## Exercise description:
Whatever appears in the records should be given again exactly, down to the last mark.

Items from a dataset

══════════════════════════════

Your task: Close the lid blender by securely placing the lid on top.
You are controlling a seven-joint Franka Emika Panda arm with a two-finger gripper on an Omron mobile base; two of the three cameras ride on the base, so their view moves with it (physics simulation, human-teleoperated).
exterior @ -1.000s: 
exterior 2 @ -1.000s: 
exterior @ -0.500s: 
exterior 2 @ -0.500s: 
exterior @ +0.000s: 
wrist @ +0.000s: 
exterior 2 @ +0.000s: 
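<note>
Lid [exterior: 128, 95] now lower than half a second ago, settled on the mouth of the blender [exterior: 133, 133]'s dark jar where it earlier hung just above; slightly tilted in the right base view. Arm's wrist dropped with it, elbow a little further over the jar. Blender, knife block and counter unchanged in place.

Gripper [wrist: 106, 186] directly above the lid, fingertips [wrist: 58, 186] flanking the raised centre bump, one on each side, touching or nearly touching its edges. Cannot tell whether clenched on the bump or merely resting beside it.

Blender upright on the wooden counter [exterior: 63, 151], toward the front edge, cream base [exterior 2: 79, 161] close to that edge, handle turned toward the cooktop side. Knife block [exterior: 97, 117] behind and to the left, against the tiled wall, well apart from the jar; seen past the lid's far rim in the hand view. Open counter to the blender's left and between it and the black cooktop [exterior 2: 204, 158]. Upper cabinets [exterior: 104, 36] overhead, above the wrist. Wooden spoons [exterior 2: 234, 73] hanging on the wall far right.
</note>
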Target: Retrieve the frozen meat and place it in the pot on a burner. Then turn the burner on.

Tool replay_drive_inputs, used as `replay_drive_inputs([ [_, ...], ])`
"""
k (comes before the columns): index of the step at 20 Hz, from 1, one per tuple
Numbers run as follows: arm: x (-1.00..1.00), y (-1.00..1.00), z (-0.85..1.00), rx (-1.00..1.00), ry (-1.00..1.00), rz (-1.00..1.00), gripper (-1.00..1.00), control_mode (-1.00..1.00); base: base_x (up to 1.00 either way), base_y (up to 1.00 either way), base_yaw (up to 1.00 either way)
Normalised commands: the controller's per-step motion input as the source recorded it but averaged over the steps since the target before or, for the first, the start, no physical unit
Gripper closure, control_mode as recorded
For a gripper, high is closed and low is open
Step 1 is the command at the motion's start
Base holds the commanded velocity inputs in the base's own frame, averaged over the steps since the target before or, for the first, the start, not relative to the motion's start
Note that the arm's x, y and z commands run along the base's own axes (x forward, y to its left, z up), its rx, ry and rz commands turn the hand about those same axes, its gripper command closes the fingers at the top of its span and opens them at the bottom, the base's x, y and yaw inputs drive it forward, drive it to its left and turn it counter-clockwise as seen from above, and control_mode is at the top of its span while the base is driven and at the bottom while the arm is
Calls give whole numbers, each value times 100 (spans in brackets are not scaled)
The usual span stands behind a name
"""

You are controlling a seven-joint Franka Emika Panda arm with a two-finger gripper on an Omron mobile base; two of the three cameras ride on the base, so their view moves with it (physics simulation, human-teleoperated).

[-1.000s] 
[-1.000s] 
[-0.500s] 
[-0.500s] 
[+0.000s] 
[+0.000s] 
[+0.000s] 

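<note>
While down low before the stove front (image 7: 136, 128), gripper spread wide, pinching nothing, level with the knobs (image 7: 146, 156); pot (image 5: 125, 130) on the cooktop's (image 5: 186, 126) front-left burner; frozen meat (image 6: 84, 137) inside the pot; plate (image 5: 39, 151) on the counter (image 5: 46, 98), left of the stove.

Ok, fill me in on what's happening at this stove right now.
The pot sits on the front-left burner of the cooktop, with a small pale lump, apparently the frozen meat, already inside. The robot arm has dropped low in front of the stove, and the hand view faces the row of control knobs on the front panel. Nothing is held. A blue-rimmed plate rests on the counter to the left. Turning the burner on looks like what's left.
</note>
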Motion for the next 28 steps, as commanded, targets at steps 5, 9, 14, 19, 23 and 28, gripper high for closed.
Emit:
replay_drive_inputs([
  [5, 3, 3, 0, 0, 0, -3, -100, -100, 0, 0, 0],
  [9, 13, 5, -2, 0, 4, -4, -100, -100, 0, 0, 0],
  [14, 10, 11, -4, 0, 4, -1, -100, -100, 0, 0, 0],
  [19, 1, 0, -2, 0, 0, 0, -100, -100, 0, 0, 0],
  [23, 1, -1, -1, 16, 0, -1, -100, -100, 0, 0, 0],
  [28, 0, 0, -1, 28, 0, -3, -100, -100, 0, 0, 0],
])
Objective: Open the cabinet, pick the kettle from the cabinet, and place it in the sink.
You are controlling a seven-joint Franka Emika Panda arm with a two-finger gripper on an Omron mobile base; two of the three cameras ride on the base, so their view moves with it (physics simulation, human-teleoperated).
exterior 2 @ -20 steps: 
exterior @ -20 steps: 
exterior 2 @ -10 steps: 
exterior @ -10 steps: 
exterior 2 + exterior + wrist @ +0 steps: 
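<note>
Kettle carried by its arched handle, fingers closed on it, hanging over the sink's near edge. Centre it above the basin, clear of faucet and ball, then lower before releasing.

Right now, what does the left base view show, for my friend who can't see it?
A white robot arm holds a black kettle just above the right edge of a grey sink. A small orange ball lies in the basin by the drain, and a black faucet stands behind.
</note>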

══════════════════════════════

## Solution for this problem:
Your task: Close the lid blender by securely placing the lid on top.
You are controlling a seven-joint Franka Emika Panda arm with a two-finger gripper on an Omron mobile base; two of the three cameras ride on the base, so their view moves with it (physics simulation, human-teleoperated).
exterior @ -1.000s: 
exterior 2 @ -1.000s: 
exterior @ -0.500s: 
exterior 2 @ -0.500s: 
exterior @ +0.000s: 
wrist @ +0.000s: 
exterior 2 @ +0.000s: 
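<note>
Lid [exterior: 128, 95] now lower than half a second ago, settled on the mouth of the blender [exterior: 133, 133]'s dark jar where it earlier hung just above; slightly tilted in the right base view. Arm's wrist dropped with it, elbow a little further over the jar. Blender, knife block and counter unchanged in place.

Gripper [wrist: 106, 186] directly above the lid, fingertips [wrist: 58, 186] flanking the raised centre bump, one on each side, touching or nearly touching its edges. Cannot tell whether clenched on the bump or merely resting beside it.

Blender upright on the wooden counter [exterior: 63, 151], toward the front edge, cream base [exterior 2: 79, 161] close to that edge, handle turned toward the cooktop side. Knife block [exterior: 97, 117] behind and to the left, against the tiled wall, well apart from the jar; seen past the lid's far rim in the hand view. Open counter to the blender's left and between it and the black cooktop [exterior 2: 204, 158]. Upper cabinets [exterior: 104, 36] overhead, above the wrist. Wooden spoons [exterior 2: 234, 73] hanging on the wall far right.
</note>
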Target: Retrieve the frozen meat and place it in the pot on a burner. Then turn the burner on.

Tool replay_drive_inputs, used as `replay_drive_inputs([ [_, ...], ])`
"""
k (comes before the columns): index of the step at 20 Hz, from 1, one per tuple
Numbers run as follows: arm: x (-1.00..1.00), y (-1.00..1.00), z (-0.85..1.00), rx (-1.00..1.00), ry (-1.00..1.00), rz (-1.00..1.00), gripper (-1.00..1.00), control_mode (-1.00..1.00); base: base_x (up to 1.00 either way), base_y (up to 1.00 either way), base_yaw (up to 1.00 either way)
Normalised commands: the controller's per-step motion input as the source recorded it but averaged over the steps since the target before or, for the first, the start, no physical unit
Gripper closure, control_mode as recorded
For a gripper, high is closed and low is open
Step 1 is the command at the motion's start
Base holds the commanded velocity inputs in the base's own frame, averaged over the steps since the target before or, for the first, the start, not relative to the motion's start
Note that the arm's x, y and z commands run along the base's own axes (x forward, y to its left, z up), its rx, ry and rz commands turn the hand about those same axes, its gripper command closes the fingers at the top of its span and opens them at the bottom, the base's x, y and yaw inputs drive it forward, drive it to its left and turn it counter-clockwise as seen from above, and control_mode is at the top of its span while the base is driven and at the bottom while the arm is
Calls give whole numbers, each value times 100 (spans in brackets are not scaled)
The usual span stands behind a name
"""

You are controlling a seven-joint Franka Emika Panda arm with a two-finger gripper on an Omron mobile base; two of the three cameras ride on the base, so their view moves with it (physics simulation, human-teleoperated).

[-1.000s] 
[-1.000s] 
[-0.500s] 
[-0.500s] 
[+0.000s] 
[+0.000s] 
[+0.000s] 

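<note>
While down low before the stove front (image 7: 136, 128), gripper spread wide, pinching nothing, level with the knobs (image 7: 146, 156); pot (image 5: 125, 130) on the cooktop's (image 5: 186, 126) front-left burner; frozen meat (image 6: 84, 137) inside the pot; plate (image 5: 39, 151) on the counter (image 5: 46, 98), left of the stove.

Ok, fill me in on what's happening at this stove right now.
The pot sits on the front-left burner of the cooktop, with a small pale lump, apparently the frozen meat, already inside. The robot arm has dropped low in front of the stove, and the hand view faces the row of control knobs on the front panel. Nothing is held. A blue-rimmed plate rests on the counter to the left. Turning the burner on looks like what's left.
</note>
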Motion for the next 28 steps, as commanded, targets at steps 5, 9, 14, 19, 23 and 28, gripper high for closed.
Emit:
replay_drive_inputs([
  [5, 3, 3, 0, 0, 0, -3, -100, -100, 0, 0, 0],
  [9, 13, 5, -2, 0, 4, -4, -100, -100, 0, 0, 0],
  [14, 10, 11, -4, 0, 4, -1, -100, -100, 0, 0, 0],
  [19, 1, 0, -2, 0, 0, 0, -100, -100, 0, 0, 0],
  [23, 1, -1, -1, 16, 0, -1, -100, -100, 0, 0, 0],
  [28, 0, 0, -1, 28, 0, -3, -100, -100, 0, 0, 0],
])
Objective: Open the cabinet, pick the kettle from the cabinet, and place it in the sink.
You are controlling a seven-joint Franka Emika Panda arm with a two-finger gripper on an Omron mobile base; two of the three cameras ride on the base, so their view moves with it (physics simulation, human-teleoperated).
exterior 2 @ -20 steps: 
exterior @ -20 steps: 
exterior 2 @ -10 steps: 
exterior @ -10 steps: 
exterior 2 + exterior + wrist @ +0 steps: 
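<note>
Kettle carried by its arched handle, fingers closed on it, hanging over the sink's near edge. Centre it above the basin, clear of faucet and ball, then lower before releasing.

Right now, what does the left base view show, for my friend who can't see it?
A white robot arm holds a black kettle just above the right edge of a grey sink. A small orange ball lies in the basin by the drain, and a black faucet stands behind.
</note>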

What has been written here completes the answer.